# WHAT YOU ARE ASKED TO DO:
Nothing outside the lines below from the one containing "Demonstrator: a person" through the one containing "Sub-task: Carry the" is to be printed; print those exactly, ends included, and drop the pictures.

(Extracted data entries)
————

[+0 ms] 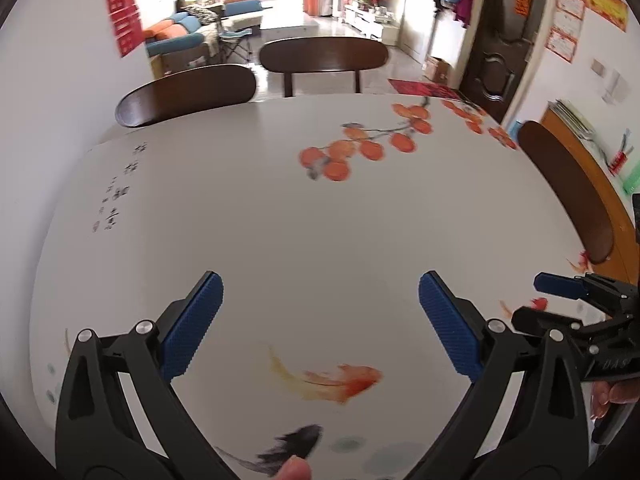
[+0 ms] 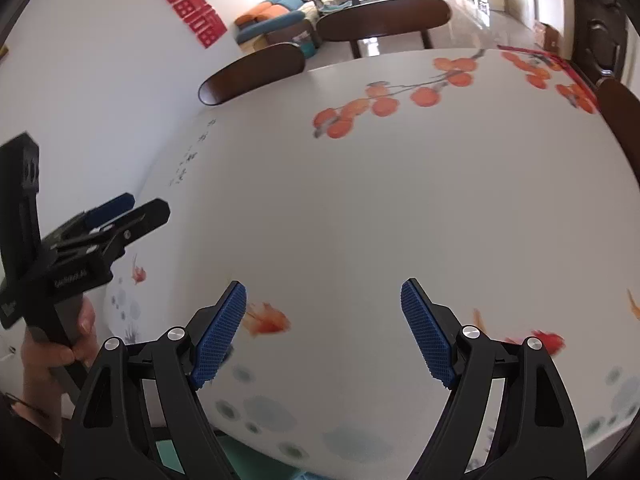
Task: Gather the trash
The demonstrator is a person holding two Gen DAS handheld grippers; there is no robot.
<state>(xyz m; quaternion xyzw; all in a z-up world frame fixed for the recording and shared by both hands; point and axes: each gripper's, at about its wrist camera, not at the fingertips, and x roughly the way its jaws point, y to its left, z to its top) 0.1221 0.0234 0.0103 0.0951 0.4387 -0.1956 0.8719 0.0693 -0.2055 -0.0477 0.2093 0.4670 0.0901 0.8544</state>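
Observation:
No trash shows in either view. My left gripper (image 1: 320,292) is open and empty, held above the white table (image 1: 320,220) near its front edge. My right gripper (image 2: 323,292) is open and empty too, above the table's front edge (image 2: 360,220). The right gripper also shows at the right edge of the left wrist view (image 1: 560,292). The left gripper shows at the left edge of the right wrist view (image 2: 120,212). The table top carries only printed pictures: orange fruit on a branch (image 1: 360,148), goldfish (image 1: 344,380) and black writing.
Dark wooden chairs stand at the table's far side (image 1: 324,58) (image 1: 188,94) and at its right end (image 1: 568,188). A white wall runs along the left (image 1: 60,80). A dark door (image 1: 508,40) is at the back right. A living room with sofas lies beyond.

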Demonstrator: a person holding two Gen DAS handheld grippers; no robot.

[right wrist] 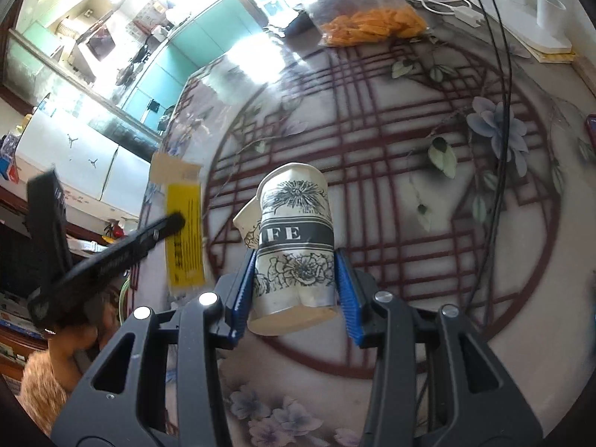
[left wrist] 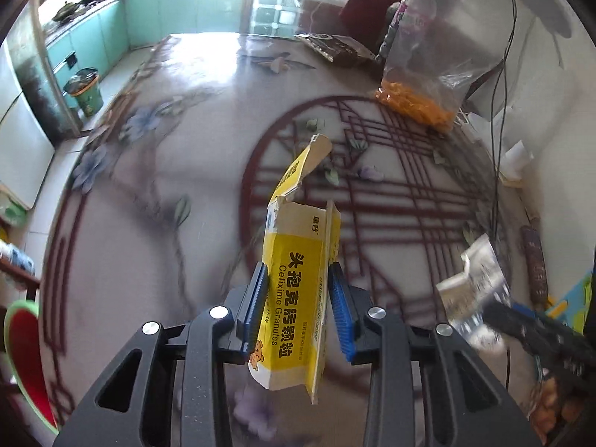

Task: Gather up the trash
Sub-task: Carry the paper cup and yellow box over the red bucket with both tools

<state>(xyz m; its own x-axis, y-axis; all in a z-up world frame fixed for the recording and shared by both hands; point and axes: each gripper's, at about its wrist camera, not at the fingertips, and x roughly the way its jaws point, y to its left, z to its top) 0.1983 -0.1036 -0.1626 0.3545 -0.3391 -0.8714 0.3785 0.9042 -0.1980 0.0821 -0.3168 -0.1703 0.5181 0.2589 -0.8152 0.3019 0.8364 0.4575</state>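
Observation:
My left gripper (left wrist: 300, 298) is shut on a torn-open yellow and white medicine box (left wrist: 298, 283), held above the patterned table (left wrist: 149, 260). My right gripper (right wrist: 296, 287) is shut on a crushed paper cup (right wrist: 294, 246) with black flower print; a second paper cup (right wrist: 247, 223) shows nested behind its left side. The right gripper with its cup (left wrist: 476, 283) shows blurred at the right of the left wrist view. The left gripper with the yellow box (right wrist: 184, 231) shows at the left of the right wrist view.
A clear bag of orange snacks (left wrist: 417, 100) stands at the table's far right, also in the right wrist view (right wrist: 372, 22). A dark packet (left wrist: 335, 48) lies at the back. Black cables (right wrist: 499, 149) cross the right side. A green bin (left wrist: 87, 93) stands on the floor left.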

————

# SOLUTION TO THIS PROBLEM:
Demonstrator: a person holding two Gen DAS handheld grippers; no robot.

[right wrist] 
[left wrist] 

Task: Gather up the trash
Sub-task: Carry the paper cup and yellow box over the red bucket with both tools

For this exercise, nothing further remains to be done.